1824 The Gibbons brothers - John, Benjamin and Thomas - were in business together at the Corbyn's Hall Collieries and Blast Furnaces, built by them about 1824.

1829 The Shutt End Railway was opened, to carry coal from the Corbyn's Hall Colliery to the Staffordshire and Worcestershire Canal.

1837 31 Dec: Lease by the Trustees of the late Earl of Dudley to John Gibbons and Benjamin Gibbons, both of Shut End, Staffordshire, coal masters and co-partners of thick coal/ten yard coal under Lady Leasowe and Southalls Close, parish of Kingswinford, Staffordshire for 7 years, with plan

1838 1 Aug: Lease by John Gibbons of Edgbaston, Warwickshire ironmaster and Benjamin Gibbons of Corbyns Hall, ironmaster and James Taylor of Moseley, parish of Kings Norton, Worcestershire, Esquire and others (mortgagees) to William Mathews & John Dudley of Corbyn's Hall, ironmasters and copartners, of the Corbyns Hall Estate, minerals and blast furnaces (reserving certain other furnaces and works) for 63 years, with plan. Supplementary deed, 5 November 1842. 2 August: Mortgage by Mathews and Dudley to Messrs. Gibbons and William Gibbons the elder of leasehold mines and lands in the parish of Kingswinford to secure £9995.
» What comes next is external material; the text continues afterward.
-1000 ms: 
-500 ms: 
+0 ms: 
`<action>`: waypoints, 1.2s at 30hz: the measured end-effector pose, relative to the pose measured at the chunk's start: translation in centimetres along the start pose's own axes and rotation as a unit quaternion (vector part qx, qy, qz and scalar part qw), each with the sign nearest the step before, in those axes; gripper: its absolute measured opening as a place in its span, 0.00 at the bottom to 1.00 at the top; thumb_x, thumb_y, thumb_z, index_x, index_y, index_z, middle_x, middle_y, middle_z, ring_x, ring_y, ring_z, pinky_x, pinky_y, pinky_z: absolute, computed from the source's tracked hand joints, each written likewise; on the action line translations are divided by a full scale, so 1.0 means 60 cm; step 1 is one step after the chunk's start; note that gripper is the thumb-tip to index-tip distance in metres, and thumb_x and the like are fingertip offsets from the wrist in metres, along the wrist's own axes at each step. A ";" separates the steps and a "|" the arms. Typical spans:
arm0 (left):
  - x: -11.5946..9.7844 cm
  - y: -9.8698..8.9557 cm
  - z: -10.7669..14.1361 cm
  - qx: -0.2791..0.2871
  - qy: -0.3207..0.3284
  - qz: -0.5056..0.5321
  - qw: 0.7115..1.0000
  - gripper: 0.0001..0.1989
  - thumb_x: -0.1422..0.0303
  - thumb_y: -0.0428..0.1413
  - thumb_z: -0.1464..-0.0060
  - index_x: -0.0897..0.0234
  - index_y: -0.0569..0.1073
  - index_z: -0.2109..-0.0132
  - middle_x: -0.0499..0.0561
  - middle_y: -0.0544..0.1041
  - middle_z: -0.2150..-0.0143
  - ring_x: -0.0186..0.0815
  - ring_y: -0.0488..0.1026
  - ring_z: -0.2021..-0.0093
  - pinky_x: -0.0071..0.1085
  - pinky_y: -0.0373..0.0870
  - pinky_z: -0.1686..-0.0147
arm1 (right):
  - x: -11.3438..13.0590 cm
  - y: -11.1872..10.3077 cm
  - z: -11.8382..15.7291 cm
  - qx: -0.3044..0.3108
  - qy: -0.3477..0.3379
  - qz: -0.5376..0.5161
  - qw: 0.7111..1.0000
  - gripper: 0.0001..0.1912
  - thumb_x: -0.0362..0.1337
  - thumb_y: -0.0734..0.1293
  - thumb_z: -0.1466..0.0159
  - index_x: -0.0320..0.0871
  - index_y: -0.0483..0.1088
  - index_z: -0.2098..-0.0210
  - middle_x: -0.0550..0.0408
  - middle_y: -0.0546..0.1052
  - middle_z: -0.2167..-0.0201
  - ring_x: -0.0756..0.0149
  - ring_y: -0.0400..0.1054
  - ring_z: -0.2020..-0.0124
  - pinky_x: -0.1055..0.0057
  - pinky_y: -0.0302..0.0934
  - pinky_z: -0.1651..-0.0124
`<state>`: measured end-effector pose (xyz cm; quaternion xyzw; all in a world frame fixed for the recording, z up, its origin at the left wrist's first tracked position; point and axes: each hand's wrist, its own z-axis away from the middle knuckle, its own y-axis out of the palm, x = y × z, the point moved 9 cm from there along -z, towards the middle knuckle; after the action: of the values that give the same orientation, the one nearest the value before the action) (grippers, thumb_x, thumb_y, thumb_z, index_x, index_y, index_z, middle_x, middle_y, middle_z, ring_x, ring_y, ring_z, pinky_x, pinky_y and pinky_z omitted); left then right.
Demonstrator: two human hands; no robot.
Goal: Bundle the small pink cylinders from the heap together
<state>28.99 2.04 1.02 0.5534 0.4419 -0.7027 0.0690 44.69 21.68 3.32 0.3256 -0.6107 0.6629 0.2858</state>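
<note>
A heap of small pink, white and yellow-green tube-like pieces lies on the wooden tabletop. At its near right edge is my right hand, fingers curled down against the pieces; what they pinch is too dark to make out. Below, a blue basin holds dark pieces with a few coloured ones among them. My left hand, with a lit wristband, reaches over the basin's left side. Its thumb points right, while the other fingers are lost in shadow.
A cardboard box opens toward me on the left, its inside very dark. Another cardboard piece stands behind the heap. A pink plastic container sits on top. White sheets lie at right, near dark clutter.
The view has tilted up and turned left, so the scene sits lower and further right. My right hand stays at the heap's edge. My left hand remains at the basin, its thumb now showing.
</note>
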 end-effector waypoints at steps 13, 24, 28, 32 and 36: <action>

1830s The Gibbons were amongst the earliest of the south Staffordshire iron partnerships to adopt J. B. Neilson's patent hot-blast technology when it became widely available in the mid-1830s. However, there was little they could do to overcome the declining competitiveness of south Staffordshire as a pig iron-producing region, in the face of competition from the Scottish and Cleveland iron industries in the middle of the nineteenth century. The family's problems in the iron trade were for a long time compensated for by the resilience of their coal interests. The long-established Gibbons habit of buying land stood them in good stead, for it furnished them with a good deal of mineral-rich real estate in south Staffordshire. The Corbyns Hall estate proved a consistent source of wealth in this respect.[1]

1841 28 Mar: Conveyance to Mathews and Dudley of minerals under a piece of land near Corbyn's Hall.

1845 29 Apr: Agreement for renting a blast furnace at Corbyns Hall by Mathews and Dudley to Gibbons junior

1846 14 Jan: Deed dissolving the partnership between Mathews and Dudley and mutal releases of partnership estate.

1847 1 Jan: Lease by William Mathews of Edgbaston esquire to William Malins of Mansion House Place, Londonand George and Charles Rawlinson of Newton Nottage, Glamorgan, iron and coalmasters, of the Corbyns Hall estate, 4 blast furnaces with foundaries, casting houses and related buildings (with specified reservations), and thick coal/ten yard coal, heathen coal and brooch coal,and ironstone, etc., etc. plus other adjacent lands and minerals (specified), for a term of 56 years paying various fixed rentals and royalties detailed breakdown of the Corbyns Hall and Tansey Green Estates and other lands (125a. 0r. 39p) with plan.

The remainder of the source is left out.